Häufig gestellte Fragen zu: Thomas von Aquins Verständnis von Demut in der Summa Theologiae
Was ist der Gegenstand dieser Arbeit?
Diese Arbeit analysiert Thomas von Aquins Verständnis von Demut (Humilitas) im ersten Artikel der 161. Frage des zweiten Teils im zweiten Buch der Summa Theologiae. Der Fokus liegt auf der Klärung von vier zentralen Problemen, die Thomas im Kontext des aristotelischen Denkens bearbeitet, um die Vereinbarkeit antiker und christlicher Perspektiven auf Demut aufzuzeigen. Die Arbeit untersucht, wie Thomas durch die Zuweisung spezifischer Aufgaben an die Demut diese Probleme löst und die Demut als Tugend im Einklang mit dem aristotelischen Tugendbegriff darstellt.
Welche Hauptthemen werden behandelt?
Die Arbeit behandelt folgende zentrale Themen: Der Bedeutungsunterschied von Demut in der Antike und im Christentum; die Vereinbarkeit von Demut und dem aristotelischen Tugendbegriff; Demut als Maßhaltung zwischen Hoffnung und Verzweiflung; die Rolle der Demut in Bezug auf Selbsterkenntnis, Annahme und Veränderung; und die Abgrenzung der Demut von Unterdrückung und Unterordnung.
Welche Probleme im Zusammenhang mit Demut werden von Thomas von Aquin behandelt?
Die Arbeit identifiziert vier zentrale Probleme: Demut als für den antiken Menschen unvorstellbar; Demut als Unterdrückung; Demut als Ende aller Strebsamkeit; und Unterordnung als Gesetzesgerechtigkeit. Thomas bearbeitet diese Probleme aus dem aristotelischen Gedankengut heraus, um die Vereinbarkeit antiker und christlicher Perspektiven auf Demut zu zeigen.
Wie löst Thomas von Aquin diese Probleme?
Thomas löst die Probleme durch die Zuweisung spezifischer Aufgaben an die Demut. Er präsentiert Demut als Maßhaltung (zwischen Hoffnung und Verzweiflung), differenziert verschiedene Arten von Begrenzung (Gott als Obergrenze, Natur als Untergrenze), versteht Demut als Zurückhaltung (nicht als Ende des Strebens) und betont, dass wahre Demut Gott, nicht dem Staat gilt.
Wie ist die Arbeit strukturiert?
Die Arbeit ist in fünf Kapitel gegliedert: Einleitung, Sed Contra, Respondeo, Arg. 1/Arg. 2, Ad 1/Ad 2, Arg. 4, Ad 4, Arg. 5, Ad 5 und Schlussbemerkung.
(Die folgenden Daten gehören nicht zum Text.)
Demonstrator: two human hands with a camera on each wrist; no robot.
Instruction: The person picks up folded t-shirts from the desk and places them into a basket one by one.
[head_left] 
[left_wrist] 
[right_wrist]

Jedes Kapitel behandelt ein spezifisches Problem im Zusammenhang mit Thomas von Aquins Verständnis von Demut und seine jeweilige Lösungsstrategie.
Welche Schlüsselwörter charakterisieren die Arbeit?
Schlüsselwörter sind: Demut (Humilitas), Thomas von Aquin, Summa Theologiae, Aristoteles, Tugend, Maßhaltung, Selbsterkenntnis, Annahme, Veränderung, Antike, Christentum, Hoffnung, Verzweiflung, Gott, Selbsteinschätzung, Zurückhaltung, Unterordnung.
Welche Quellen werden verwendet?
Die Hauptquelle ist Thomas von Aquins Summa Theologiae, speziell der erste Artikel der 161. Frage des zweiten Teils im zweiten Buch. Die Arbeit bezieht sich zudem auf das aristotelische Gedankengut und zitiert Origenes (Matthäus 11,29).
Für wen ist diese Arbeit relevant?
Diese Arbeit ist relevant für Studierende und Wissenschaftler, die sich mit Thomas von Aquin, mittelalterlicher Philosophie, Theologie, dem aristotelischen Tugendbegriff und dem Verständnis von Demut beschäftigen. Sie bietet eine strukturierte und detaillierte Analyse von Thomas von Aquins Ausführungen zur Demut.